Небольсин проводил его до калитки.

— Прошу вас, господин штабс-капитан, извиниться перед очаровательной хозяйкой и вашей кузиной за невозможность проститься лично. Найдите предлог объяснить им мое неожиданное появление и такой же внезапный отъезд.

— Будьте спокойны. Я скажу дамам, что вы приглашали меня на воскресные царскосельские скачки.

И оба офицера, учтиво поклонившись, разошлись.

День до поединка соперники провели по-разному. Голицын, запершись с графом Голенищевым, детально обсудил предстоящий поединок.

— Будь точен. Цель ему в лоб, а затем стреляй. Полусогни в локте руку, воображай, что на учебной стрельбе по мишеням, — учил его старый бретер, гусарский полковник Голенищев, раз пятнадцать стрелявшийся по чужим и своим делам на дуэлях. — Главное, помни, он тоже стоит под дулом. Ну, а что такое быть зайцем под прицелом, понимаешь сам. Будь спокоен, пусть волнуется твой враг. Поднимай пистолет сразу, наводи медленно, не сбивайся с шага. Слушай голос распорядителя дуэли. Считай в уме, при счете «три» — медленно нажимай курок. Эти пистолеты имеют разные свойства. У одних курок хоть и смазан, а тугой. Его надо знать… У других чуть коснешься пальцем — уже «паф» — и мимо. Так ты проверь замок. При спуске не дергай сильно. А главное, верь, что не ты, а твой противник свалится на землю.

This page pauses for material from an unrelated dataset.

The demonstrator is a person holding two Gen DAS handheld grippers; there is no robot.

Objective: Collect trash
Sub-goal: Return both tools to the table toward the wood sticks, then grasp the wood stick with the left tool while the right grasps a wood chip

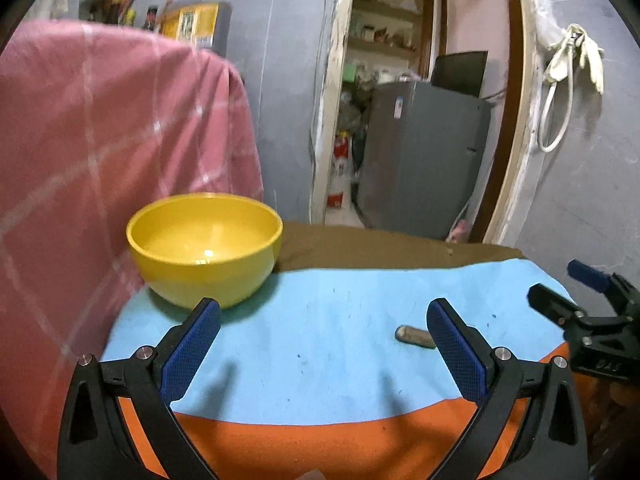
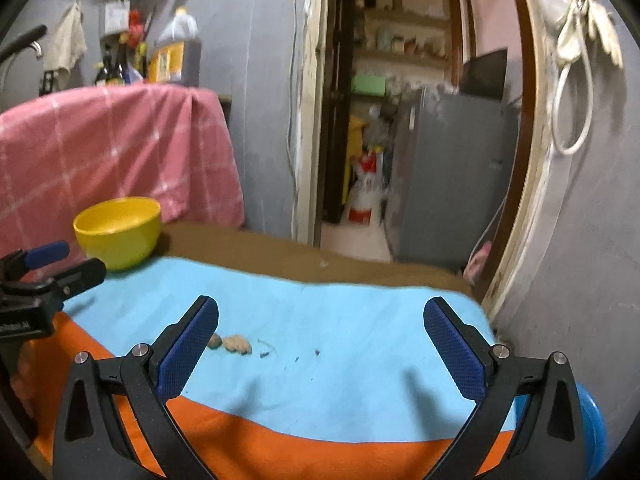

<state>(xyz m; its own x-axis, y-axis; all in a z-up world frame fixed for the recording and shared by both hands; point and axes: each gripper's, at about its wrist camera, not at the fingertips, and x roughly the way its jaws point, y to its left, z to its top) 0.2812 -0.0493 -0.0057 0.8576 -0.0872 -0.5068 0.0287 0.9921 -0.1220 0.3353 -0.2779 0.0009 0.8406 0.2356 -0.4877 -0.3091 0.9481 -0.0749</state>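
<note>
The left tongs are spread wide with nothing between the blue pads, hovering above a light blue cloth that covers the bench; an orange cloth lies under its near edge and a brown cloth under its far edge. A yellow bowl stands at the far left of the blue cloth, just beyond the left finger of the left tongs, and looks empty inside. A small brownish scrap of trash lies on the blue cloth just beside the inner face of the right finger of these tongs, partly hidden by it.

The right tongs are likewise spread apart and hold nothing. In the right wrist view the trash shows as two tan, peanut-shell-like bits lying on the blue cloth close to the left finger, with a few dark specks scattered a little to their right. The yellow bowl sits well apart from them at the far left corner.

Each pair of tongs shows at the edge of the other's view. A pink checked cloth hangs behind the bowl, and a grey fridge stands beyond an open doorway.
</note>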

— Да, я спокоен… не могу только дождаться минуты, когда всажу в него пулю, — с невыразимой ненавистью произнес Голицын.

— А ты не злись. Это тоже мешает дуэли. Бей хоть в сердце, но спокойно, с умом, с рассудком.

Приехал штаб-ротмистр Талызин, коротко и точно рассказал о встрече с Небольсиным.

— Как он принял вызов? — поинтересовался Голицын.

— Даже не моргнул глазом. Словно его пригласили на чашку кофе или предложили прогулку на острова.

— Храбрится или не понял твоего визита…

— Понял. Он — Георгиевский кавалер. Видно, храбрый и дельный офицер, — ответил Талызин.

— О-о, это хорошо! Крестик-то белый над сердцем висит. Вот тебе, князь, и мишень, на которую целься. Да свой Владимир сними, он тоже подвести может, — со знанием дела советовал Голенищев.